In the diagram above, although VM 3 can connect to Volume 1, VM 4 can't connect to Volume 2. The reason for this is that the spoke VNets aren't peered, and transit routing isn't supported over VNet peering.
Global or cross-region VNet peering
The following diagram illustrates an Azure-native environment with cross-region VNet peering.
With Standard network features, VMs are able to connect to volumes in another region via global or cross-region VNet peering. The above diagram adds a second region to the configuration in the local VNet peering section. For VNet 4 in this diagram, an Azure NetApp Files volume is created in a delegated subnet and can be mounted on VM5 in the application subnet.
In the diagram, VM2 in Region 1 can connect to Volume 3 in Region 2. VM5 in Region 2 can connect to Volume 2 in Region 1 via VNet peering between Region 1 and Region 2.
The following diagram illustrates a hybrid environment:
In the hybrid scenario, applications from on-premises datacenters need access to the resources in Azure. This is the case whether you want to extend your datacenter to Azure or you want to use Azure native services or for disaster recovery. See VPN Gateway planning options for information on how to connect multiple resources on-premises to resources in Azure through a site-to-site VPN or an ExpressRoute.
In a hybrid hub-spoke topology, the hub VNet in Azure acts as a central point of connectivity to your on-premises network. The spokes are VNets peered with the hub, and they can be used to isolate workloads.
Depending on the configuration, you can connect on-premises resources to resources in the hub and the spokes.
In the topology illustrated above, the on-premises network is connected to a hub VNet in Azure, and there are 2 spoke VNets in the same region peered with the hub VNet. In this scenario, the connectivity options supported for Azure NetApp Files volumes are as follows:
- On-premises resources VM 1 and VM 2 can connect to Volume 1 in the hub over a site-to-site VPN or ExpressRoute circuit.
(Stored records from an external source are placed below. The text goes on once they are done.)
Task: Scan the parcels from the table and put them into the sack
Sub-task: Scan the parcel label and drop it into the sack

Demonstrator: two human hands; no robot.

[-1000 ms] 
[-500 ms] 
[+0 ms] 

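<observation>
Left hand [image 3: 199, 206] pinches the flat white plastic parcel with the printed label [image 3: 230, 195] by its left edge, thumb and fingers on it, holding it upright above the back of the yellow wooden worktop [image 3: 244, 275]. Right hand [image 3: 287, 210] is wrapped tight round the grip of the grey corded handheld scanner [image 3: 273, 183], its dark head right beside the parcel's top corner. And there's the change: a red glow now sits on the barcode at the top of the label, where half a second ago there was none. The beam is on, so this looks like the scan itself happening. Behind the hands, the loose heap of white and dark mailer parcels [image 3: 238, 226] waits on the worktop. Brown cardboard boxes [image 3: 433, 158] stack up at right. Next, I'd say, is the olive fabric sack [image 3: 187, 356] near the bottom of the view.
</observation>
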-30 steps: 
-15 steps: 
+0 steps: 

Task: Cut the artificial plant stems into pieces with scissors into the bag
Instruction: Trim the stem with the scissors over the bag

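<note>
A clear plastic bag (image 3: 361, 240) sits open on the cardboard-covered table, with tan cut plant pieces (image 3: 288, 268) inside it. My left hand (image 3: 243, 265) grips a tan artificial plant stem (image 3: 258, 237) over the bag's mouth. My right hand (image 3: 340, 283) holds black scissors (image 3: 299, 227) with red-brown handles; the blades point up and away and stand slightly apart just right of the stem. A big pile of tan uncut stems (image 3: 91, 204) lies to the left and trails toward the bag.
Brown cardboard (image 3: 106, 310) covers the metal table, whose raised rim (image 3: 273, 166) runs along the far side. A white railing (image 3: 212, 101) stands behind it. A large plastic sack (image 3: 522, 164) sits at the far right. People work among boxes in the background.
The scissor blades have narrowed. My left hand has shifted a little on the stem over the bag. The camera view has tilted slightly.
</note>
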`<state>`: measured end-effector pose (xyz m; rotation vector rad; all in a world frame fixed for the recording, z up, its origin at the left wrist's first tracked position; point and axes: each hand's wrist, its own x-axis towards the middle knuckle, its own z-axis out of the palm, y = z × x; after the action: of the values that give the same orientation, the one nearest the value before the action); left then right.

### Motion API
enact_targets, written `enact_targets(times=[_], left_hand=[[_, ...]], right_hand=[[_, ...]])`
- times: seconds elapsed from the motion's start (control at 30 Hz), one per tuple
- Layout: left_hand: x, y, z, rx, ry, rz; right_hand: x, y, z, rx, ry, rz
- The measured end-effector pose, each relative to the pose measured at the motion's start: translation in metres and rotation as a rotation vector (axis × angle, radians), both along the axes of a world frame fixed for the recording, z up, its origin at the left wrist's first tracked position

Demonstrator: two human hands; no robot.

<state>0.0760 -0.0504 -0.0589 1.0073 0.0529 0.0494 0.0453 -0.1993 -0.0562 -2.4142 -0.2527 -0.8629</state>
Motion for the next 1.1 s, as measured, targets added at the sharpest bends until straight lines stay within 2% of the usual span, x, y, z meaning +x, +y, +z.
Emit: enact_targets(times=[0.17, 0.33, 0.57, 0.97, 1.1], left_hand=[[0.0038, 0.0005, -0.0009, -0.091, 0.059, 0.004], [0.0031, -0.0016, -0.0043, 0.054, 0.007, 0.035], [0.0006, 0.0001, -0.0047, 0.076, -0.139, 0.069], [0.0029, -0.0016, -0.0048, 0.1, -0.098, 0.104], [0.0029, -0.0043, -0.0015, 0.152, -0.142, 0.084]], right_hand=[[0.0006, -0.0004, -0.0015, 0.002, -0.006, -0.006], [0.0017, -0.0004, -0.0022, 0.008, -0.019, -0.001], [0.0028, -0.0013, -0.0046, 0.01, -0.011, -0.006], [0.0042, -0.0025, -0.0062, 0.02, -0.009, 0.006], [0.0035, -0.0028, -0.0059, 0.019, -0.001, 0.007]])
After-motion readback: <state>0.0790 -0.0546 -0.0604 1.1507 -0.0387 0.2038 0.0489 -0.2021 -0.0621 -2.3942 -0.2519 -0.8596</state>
- On-premises resources VM 1 and VM 2 can connect to Volume 2 or Volume 3 over a site-to-site VPN and regional VNet peering.
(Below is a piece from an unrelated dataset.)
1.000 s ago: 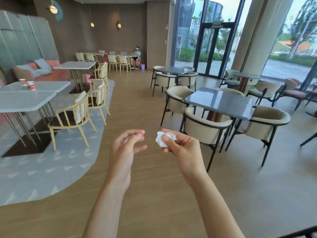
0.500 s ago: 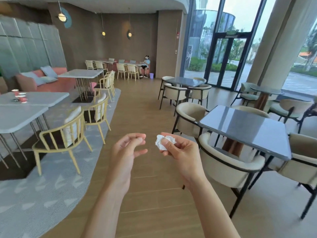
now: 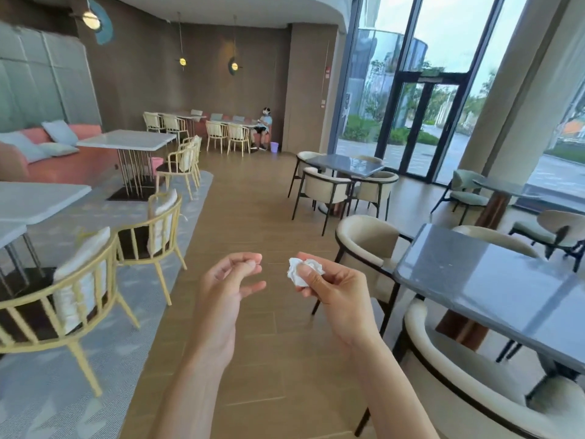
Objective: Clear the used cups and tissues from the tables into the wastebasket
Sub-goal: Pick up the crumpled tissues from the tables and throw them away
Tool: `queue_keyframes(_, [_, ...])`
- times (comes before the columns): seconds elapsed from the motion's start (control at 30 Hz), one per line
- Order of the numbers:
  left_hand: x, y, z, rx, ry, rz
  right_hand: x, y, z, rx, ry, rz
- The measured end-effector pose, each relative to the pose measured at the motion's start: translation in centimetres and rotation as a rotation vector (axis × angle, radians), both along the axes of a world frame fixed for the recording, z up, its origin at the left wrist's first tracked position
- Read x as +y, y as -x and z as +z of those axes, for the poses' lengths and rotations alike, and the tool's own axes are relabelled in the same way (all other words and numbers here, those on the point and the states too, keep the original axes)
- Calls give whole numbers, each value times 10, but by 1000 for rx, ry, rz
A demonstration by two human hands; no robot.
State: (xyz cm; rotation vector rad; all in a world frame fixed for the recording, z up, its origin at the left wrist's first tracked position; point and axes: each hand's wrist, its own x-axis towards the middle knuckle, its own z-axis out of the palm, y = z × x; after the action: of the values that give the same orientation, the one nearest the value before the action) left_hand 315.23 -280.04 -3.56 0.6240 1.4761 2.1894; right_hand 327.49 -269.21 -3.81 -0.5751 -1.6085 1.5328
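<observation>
A crumpled white tissue [image 3: 300, 270] is pinched between the thumb and fingers of my right hand [image 3: 335, 293], held at chest height over the wooden aisle floor. My left hand [image 3: 223, 293] hovers just to its left with fingers loosely curled and nothing in it. A small purple wastebasket [image 3: 274, 147] stands far down the aisle by the back wall, beside a seated person [image 3: 264, 126]. No cups show in the head view.
A grey table [image 3: 493, 289] with cream armchairs [image 3: 367, 245] is close on my right. Yellow chairs [image 3: 148, 229] and white tables [image 3: 34, 201] stand on a grey carpet to the left. The wooden aisle [image 3: 250, 198] runs ahead between them.
I have walked forward along the aisle; tables and chairs on both sides have come nearer and the left table with red cups has slid out of view. Both hands keep their pose.
</observation>
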Motion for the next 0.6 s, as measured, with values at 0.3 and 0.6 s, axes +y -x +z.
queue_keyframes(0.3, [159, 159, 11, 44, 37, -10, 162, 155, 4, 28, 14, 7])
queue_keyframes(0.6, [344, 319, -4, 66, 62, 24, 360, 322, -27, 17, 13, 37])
- VM 3 in the hub VNet can connect to Volume 2 in spoke VNet 1 and Volume 3 in spoke VNet 2.
- VM 4 from spoke VNet 1 and VM 5 from spoke VNet 2 can connect to Volume 1 in the hub VNet.
- VM 4 in spoke VNet 1 can't connect to Volume 3 in spoke VNet 2. Also, VM 5 in spoke VNet2 can't connect to Volume 2 in spoke VNet 1. This is the case because the spoke VNets aren't peered and transit routing isn't supported over VNet peering.
- In the above architecture if there's a gateway in the spoke VNet as well, the connectivity to the ANF volume from on-premises connecting over the gateway in the Hub will be lost. By design, preference would be given to the gateway in the spoke VNet and so only machines connecting over that gateway can connect to the ANF volume.